Path-Based Partitioning Methods for 3D Networks-on-Chip with Minimal Adaptive Routing - UTU Research Portal

A1 Refereed original research article in a scientific journal

Path-Based Partitioning Methods for 3D Networks-on-Chip with Minimal Adaptive Routing

Authors: Masoumeh Ebrahimi, Masoud Daneshtalab, Pasi Liljeberg, Juha Plosila, José Flich, Hannu Tenhunen

Publisher: IEEE COMPUTER SOC

Publishing place: LOS ALAMITOS; 10662 LOS VAQUEROS CIRCLE, PO BOX 3014, LOS ALAMITOS, CA 90720-1314 USA

Publication year: 2014

Journal: IEEE Transactions on Computers

Journal name in source: IEEE Transactions on Computers

Journal acronym: IEEE Trans.Comput.

Volume: 63

Issue: 3

First page : 718

Last page: 733

Number of pages: 16

ISSN: 0018-9340

DOI: https://doi.org/10.1109/TC.2012.255

Abstract

Combining the benefits of 3D ICs and Networks-on-Chip (NoCs) schemes provides a significant performance gain in Chip Multiprocessors (CMPs) architectures. As multicast communication is commonly used in cache coherence protocols for CMPs and in various parallel applications, the performance of these systems can be significantly improved if multicast operations are supported at the hardware level.
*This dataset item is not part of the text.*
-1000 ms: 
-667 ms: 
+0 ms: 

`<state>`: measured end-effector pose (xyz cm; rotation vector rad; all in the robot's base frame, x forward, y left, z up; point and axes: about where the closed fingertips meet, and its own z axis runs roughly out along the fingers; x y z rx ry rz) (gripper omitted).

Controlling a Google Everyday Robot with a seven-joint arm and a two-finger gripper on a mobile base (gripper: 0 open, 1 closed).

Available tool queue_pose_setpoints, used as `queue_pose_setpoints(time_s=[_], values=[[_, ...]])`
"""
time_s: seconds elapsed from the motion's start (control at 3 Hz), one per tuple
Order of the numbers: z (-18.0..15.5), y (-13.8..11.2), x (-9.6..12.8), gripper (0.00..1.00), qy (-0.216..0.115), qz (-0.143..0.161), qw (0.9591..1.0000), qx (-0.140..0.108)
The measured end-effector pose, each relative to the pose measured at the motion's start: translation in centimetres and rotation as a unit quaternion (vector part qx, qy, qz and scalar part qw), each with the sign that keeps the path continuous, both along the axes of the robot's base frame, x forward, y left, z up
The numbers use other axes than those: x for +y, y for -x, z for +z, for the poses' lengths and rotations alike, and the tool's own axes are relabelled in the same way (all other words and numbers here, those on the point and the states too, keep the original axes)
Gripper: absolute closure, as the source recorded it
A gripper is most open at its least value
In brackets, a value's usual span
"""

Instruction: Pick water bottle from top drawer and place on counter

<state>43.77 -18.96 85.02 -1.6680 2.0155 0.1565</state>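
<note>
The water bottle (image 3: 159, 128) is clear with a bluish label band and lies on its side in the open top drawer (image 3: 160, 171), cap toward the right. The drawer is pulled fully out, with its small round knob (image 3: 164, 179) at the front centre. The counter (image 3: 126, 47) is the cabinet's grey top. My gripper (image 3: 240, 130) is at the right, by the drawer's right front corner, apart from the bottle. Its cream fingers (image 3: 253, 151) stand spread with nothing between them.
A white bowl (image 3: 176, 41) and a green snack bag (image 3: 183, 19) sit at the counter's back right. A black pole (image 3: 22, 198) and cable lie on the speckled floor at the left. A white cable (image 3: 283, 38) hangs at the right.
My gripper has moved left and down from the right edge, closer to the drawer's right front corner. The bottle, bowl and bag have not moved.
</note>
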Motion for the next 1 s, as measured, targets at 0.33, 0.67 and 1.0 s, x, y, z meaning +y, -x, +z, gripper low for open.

In this paper, we present several partitioning methods for the path-based multicast approach in 3D mesh-based NoCs, each with different levels of efficiency. In addition, we develop novel analytical models for unicast and multicast traffic to explore the efficiency of each approach. In order to distribute the unicast and multicast traffic more efficiently over the network, we propose the Minimal and Adaptive Routing (MAR) algorithm for the presented partitioning methods. The analytical and experimental results show that an advantageous method named Recursive Partitioning (RP) outperforms the other approaches. RP recursively partitions the network until all partitions contain a comparable number of switches and thus the multicast traffic is equally distributed among several subsets and the network latency is considerably decreased. The simulation results reveal that the RP method can achieve performance improvement across all workloads while performance can be further improved by utilizing the MAR algorithm. Nineteen percent average and 42 percent maximum latency reduction are obtained on SPLASH-2 and PARSEC benchmarks running on a 64-core CMP.